Take my bow. This is the best explanation of reciprocal lattice vectors that I have seen

this is the best explanation for reciprocal lattice I have ever seen (as someone who is difficult to accept the definition of it). Thank you so much Prof. Rumpf

Dear Dr. Rumph you are a life saviour , i am a taking a course in condensed matter physics, you lectures which are highly visual gave a geometric picture on what is going on. Please keep them coming.

It was phenomenally good bor TNX

Dear Dr. Rumpf, these are the best tutorials I have ever seen! I am studying acoustic metamaterials, but I focus on in the fields of acoustic. Will all the theories work in the range of sound? Looking forward for your reply.

Hello, Where does the 2pi come from? at minute 4:45.

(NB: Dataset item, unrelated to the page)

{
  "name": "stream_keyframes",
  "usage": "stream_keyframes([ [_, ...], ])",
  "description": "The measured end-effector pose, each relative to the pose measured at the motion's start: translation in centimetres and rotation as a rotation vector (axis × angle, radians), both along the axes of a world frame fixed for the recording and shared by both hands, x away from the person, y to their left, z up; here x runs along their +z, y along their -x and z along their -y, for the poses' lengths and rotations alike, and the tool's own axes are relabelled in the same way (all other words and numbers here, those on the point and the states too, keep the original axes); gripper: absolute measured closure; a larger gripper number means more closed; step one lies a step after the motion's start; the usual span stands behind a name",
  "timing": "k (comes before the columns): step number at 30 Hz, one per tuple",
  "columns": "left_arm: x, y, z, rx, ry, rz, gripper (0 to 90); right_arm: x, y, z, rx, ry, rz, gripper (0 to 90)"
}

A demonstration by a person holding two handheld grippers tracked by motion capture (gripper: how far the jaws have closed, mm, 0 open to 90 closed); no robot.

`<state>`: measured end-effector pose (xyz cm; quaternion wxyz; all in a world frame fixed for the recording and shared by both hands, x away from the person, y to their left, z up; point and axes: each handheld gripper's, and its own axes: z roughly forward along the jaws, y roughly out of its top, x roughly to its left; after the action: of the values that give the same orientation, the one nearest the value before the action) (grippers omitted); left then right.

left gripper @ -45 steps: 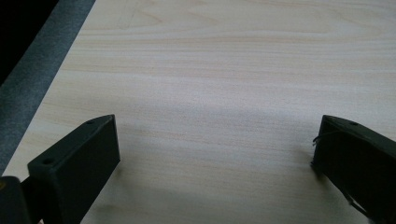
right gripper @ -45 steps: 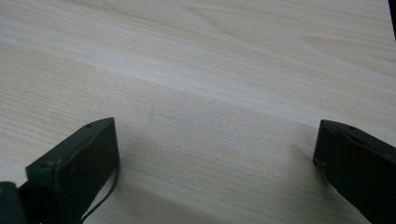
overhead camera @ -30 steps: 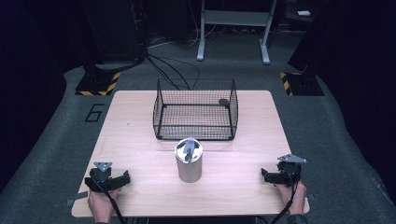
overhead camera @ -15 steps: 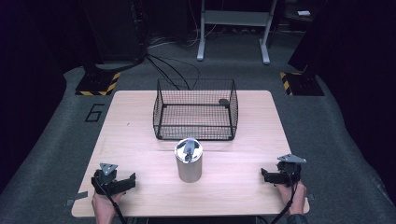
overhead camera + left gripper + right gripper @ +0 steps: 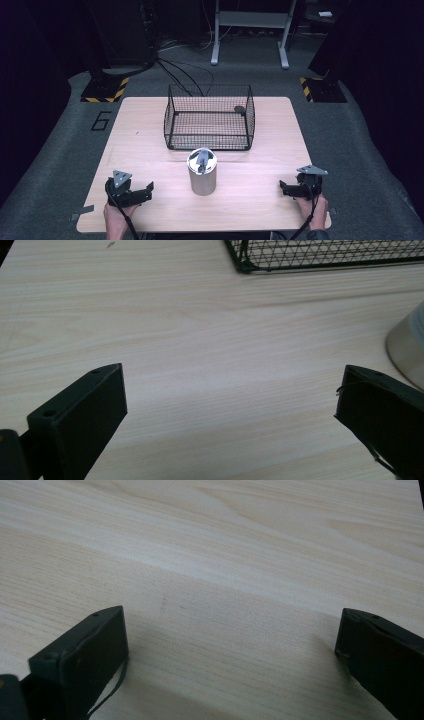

Dear Dr. Rumpf, I am an undergrad student in nuclear engineering. I am trying to learn the finite difference method for PDEs. Since you are a specialist on this topic, I want to ask for some advice. This is why I am commenting on the latest video instead of on a video related to FDM. My actual target is to learn solving systems of 3D time-dependent multigroup neutron diffusion equations. (Neutrons are sorted into some groups according to their energies. Neutron fluxes are the dependent variables of the system. They depend on x, y, z, and time. Fluxes from each group act as a source for other groups. A PDE is formulated for each of the groups according to neutron diffusion theory.) As of now, I have self-studied ODEs, PDEs, and some numerical methods for ODEs like FWD Euler, BWD Euler, Trapezoidal method, RK4, 3/8th Rule, etc. I have written solvers for each method in Python. I have also studied a bit of curve fitting. Now I am trying to get into FDM. I found your channel and really like your style of teaching. But the content related to FDM is scattered across many videos and lecture series. Also, my intended field of study is not EM so I'd like to learn the FDM method as a general mathematical tool for solving PDEs rather than learning to apply it to a particular problem. Therefore I am asking for some guidance regarding how to best utilize the content on this channel to learn the FDM method as a general mathematical tool for solving PDEs. Where should I start and which videos should I go through? Please take a minute and give me some advice, thanks.

How did you calculate the 2D reciprocal lattice vectors? And what exactly is the matrix representation that you have shown? 14:17

This video really helped Can you make a playlist It's hard to find other videos on this topic

a bit silly question but here you go, you said that the reciprocal lattice not what we can touch but it just talk about the symmetry of direct lattice. Then what is the purpose of representing already symmetry direct lattice into another symmetry reciprocal lattice vector? I have noticed that this representation give computation benefits in Fourier space representation. Is that it? or something I am missing?

You mentioned that non-primitive lattice vectors are an integral linear combination of primitive translational vectors, but I learnt that when lattice vectors are expressed as non-integral linear combinations of primitive vectors are termed as non-primitive lattice vectors. Is it right?